- Exercise description: I need each line of the entries below that includes the string "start".
··· Source information
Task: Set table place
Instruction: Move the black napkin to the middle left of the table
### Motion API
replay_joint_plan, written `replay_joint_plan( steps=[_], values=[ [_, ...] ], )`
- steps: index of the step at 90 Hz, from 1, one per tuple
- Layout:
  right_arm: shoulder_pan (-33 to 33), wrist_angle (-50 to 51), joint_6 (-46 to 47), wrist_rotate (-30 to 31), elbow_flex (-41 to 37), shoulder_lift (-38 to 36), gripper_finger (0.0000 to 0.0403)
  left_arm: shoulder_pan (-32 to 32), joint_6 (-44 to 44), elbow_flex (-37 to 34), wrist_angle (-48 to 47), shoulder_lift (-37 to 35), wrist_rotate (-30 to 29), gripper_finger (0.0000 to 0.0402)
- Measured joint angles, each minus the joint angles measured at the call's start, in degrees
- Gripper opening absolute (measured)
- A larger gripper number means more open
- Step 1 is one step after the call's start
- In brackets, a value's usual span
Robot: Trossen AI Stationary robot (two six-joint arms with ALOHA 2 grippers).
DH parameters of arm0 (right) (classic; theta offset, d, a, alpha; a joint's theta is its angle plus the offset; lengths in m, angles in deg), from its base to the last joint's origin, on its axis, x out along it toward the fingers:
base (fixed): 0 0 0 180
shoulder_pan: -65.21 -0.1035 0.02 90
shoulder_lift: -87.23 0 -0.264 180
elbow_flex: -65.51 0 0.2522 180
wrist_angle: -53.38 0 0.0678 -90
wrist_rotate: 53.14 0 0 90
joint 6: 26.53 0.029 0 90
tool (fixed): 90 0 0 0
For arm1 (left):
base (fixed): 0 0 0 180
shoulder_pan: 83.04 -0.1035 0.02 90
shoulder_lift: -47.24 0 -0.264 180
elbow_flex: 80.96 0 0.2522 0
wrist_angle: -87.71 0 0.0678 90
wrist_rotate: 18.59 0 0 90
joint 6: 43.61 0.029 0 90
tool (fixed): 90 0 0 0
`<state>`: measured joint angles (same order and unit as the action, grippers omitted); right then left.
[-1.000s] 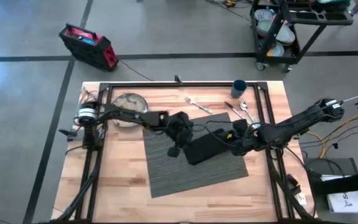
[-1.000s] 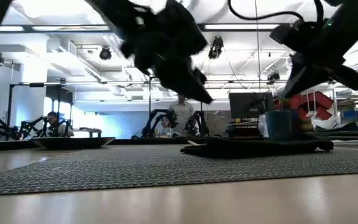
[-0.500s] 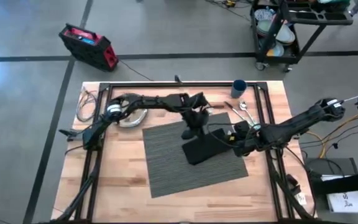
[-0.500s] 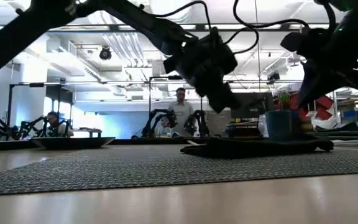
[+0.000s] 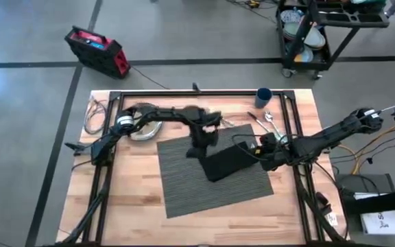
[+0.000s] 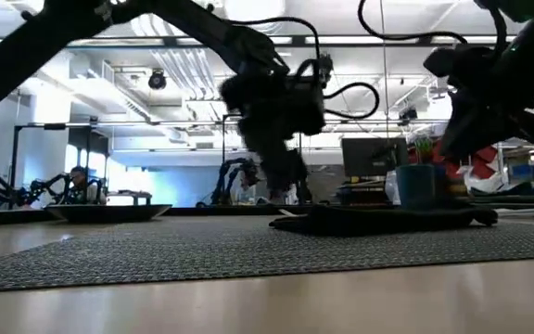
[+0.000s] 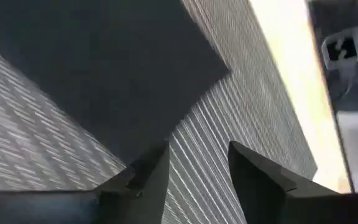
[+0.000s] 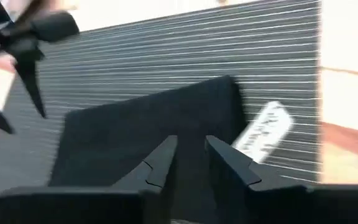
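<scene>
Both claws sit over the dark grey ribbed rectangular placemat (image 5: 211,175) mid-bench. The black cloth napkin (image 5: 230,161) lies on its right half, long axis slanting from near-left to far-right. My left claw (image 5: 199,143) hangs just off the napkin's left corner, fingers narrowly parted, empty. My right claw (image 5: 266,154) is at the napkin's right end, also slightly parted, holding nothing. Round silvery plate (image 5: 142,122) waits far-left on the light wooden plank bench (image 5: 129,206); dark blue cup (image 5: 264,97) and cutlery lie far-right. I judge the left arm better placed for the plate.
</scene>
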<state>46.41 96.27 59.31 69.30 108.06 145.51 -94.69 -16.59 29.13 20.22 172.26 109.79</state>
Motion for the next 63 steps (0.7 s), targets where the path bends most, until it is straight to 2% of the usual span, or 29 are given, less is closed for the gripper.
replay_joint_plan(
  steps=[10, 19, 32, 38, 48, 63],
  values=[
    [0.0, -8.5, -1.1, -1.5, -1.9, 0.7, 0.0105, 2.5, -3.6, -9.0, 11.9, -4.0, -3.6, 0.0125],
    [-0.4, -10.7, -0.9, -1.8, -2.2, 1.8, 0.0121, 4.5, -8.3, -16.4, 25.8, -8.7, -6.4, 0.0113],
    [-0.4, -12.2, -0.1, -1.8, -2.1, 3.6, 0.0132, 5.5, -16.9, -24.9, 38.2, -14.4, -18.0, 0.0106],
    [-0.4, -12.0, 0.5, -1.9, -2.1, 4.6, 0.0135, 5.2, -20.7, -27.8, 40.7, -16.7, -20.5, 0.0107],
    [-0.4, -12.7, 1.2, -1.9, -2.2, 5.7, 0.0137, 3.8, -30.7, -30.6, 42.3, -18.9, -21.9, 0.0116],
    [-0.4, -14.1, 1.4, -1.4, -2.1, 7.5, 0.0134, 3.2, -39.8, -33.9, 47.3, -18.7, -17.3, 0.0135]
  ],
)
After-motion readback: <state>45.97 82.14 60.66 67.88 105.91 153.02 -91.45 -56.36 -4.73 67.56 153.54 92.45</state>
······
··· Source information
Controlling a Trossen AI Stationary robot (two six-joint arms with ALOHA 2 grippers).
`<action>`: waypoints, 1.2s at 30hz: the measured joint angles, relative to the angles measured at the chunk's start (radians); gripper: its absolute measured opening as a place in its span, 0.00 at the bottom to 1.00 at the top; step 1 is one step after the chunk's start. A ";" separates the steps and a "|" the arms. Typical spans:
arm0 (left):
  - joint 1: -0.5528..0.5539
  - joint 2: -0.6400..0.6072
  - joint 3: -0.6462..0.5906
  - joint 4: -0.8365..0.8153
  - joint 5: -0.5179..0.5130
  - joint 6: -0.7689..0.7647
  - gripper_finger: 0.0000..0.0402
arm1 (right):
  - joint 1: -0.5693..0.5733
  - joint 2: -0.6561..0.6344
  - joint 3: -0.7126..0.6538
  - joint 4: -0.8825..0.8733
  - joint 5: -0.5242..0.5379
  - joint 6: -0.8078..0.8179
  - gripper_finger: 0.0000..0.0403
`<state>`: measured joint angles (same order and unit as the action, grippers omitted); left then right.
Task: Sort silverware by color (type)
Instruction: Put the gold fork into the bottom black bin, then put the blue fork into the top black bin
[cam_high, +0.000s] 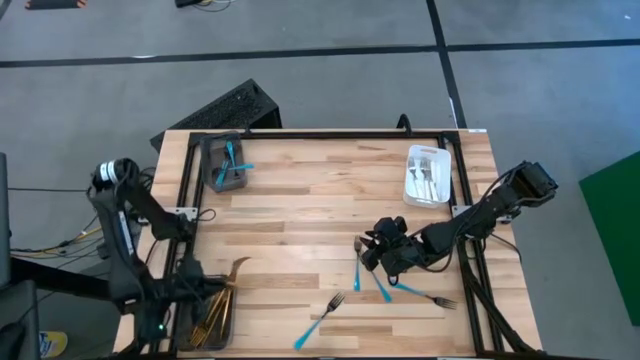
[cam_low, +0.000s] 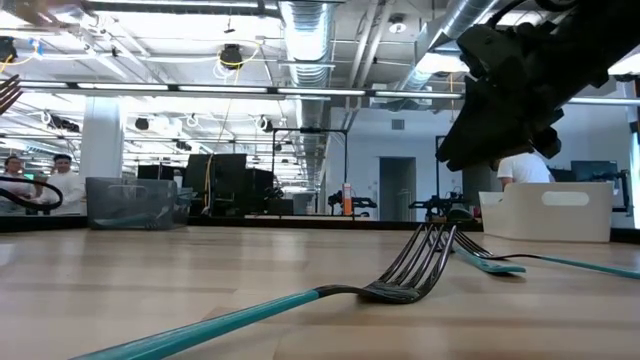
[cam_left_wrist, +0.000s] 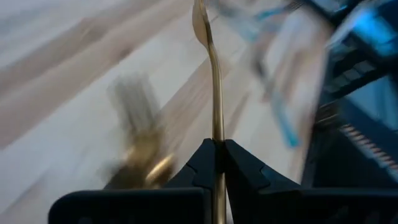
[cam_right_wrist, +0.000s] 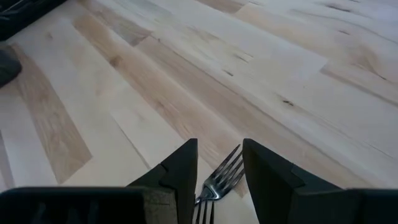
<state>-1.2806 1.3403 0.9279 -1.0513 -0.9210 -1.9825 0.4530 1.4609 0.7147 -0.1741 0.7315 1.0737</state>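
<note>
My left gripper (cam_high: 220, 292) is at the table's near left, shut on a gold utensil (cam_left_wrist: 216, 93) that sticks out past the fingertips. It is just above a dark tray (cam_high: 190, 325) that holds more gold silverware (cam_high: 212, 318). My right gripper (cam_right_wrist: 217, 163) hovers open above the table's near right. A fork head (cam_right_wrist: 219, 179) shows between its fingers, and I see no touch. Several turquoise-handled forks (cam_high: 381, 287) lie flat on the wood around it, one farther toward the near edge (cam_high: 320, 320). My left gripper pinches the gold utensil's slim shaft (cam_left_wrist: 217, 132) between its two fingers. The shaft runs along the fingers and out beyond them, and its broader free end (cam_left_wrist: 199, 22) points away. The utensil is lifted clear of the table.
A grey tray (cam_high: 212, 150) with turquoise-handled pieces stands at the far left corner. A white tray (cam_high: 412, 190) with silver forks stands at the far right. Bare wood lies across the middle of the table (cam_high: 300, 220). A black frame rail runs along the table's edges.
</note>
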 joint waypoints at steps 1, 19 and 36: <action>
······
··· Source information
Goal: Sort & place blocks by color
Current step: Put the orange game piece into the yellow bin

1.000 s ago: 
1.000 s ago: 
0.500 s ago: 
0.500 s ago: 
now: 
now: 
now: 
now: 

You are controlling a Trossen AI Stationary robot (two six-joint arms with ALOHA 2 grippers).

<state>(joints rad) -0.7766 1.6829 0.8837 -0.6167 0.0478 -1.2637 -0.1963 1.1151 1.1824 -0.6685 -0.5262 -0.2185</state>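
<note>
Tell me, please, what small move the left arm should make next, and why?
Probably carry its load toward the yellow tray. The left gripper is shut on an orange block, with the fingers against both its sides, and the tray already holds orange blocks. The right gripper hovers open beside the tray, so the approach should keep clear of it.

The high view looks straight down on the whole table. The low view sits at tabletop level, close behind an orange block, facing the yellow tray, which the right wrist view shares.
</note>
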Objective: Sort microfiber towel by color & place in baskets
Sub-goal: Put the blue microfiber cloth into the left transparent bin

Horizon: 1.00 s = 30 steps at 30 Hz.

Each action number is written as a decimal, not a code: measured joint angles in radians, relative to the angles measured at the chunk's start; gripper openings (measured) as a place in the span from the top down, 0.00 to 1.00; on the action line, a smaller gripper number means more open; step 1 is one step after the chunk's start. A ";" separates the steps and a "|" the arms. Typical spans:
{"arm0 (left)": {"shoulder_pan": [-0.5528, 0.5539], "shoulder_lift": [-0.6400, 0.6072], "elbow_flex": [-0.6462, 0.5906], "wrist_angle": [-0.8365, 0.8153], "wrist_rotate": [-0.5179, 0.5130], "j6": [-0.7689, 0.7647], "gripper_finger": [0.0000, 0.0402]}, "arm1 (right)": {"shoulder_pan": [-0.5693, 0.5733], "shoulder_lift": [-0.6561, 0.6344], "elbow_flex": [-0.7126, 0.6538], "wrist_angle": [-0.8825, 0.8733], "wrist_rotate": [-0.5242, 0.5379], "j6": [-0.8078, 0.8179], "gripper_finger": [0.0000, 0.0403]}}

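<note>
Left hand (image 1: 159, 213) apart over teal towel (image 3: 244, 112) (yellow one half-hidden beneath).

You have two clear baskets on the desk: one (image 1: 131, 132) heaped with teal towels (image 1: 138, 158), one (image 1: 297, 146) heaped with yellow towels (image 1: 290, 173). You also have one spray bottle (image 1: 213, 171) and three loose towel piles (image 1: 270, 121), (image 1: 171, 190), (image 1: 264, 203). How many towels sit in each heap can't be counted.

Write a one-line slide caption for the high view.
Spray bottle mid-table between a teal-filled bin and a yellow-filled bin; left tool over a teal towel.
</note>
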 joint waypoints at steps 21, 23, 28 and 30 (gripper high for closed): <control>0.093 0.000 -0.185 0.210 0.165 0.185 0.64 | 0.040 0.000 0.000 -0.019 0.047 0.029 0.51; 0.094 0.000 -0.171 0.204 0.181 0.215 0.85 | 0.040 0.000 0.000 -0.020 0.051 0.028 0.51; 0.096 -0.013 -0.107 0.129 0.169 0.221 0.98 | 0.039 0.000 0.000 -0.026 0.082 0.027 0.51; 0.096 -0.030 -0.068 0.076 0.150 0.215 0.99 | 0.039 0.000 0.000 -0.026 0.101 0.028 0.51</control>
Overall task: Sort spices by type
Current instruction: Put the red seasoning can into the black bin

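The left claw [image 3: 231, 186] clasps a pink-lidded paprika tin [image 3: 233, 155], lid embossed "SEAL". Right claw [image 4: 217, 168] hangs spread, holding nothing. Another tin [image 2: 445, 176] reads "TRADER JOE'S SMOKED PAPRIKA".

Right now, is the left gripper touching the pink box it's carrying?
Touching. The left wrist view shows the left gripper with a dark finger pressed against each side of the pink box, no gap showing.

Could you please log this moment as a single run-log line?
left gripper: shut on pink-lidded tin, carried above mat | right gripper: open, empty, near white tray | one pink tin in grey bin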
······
- Expected output:
- Measured joint angles, each minus the joint angles measured at the call's start, in degrees
- Step 1 is one step after the call's start
`<action>`: waypoints, 1.2s at 30hz: the measured joint angles, relative to the angles measured at the chunk's start (radians); gripper: its absolute measured opening as a place in its span, 0.00 at the bottom to 1.00 at the top; step 1 is one step after the chunk's start. A ";" separates the steps and a "|" the arms. Typical spans:
Each action number is written as a decimal, not a code: measured joint angles in radians, relative to the angles measured at the chunk's start; gripper openings (measured) as a place in the span from the top down, 0.00 to 1.00; on the action line, a smaller gripper number means more open; step 1 is one step after the chunk's start. A ";" separates the steps and a "|" the arms. Typical spans:

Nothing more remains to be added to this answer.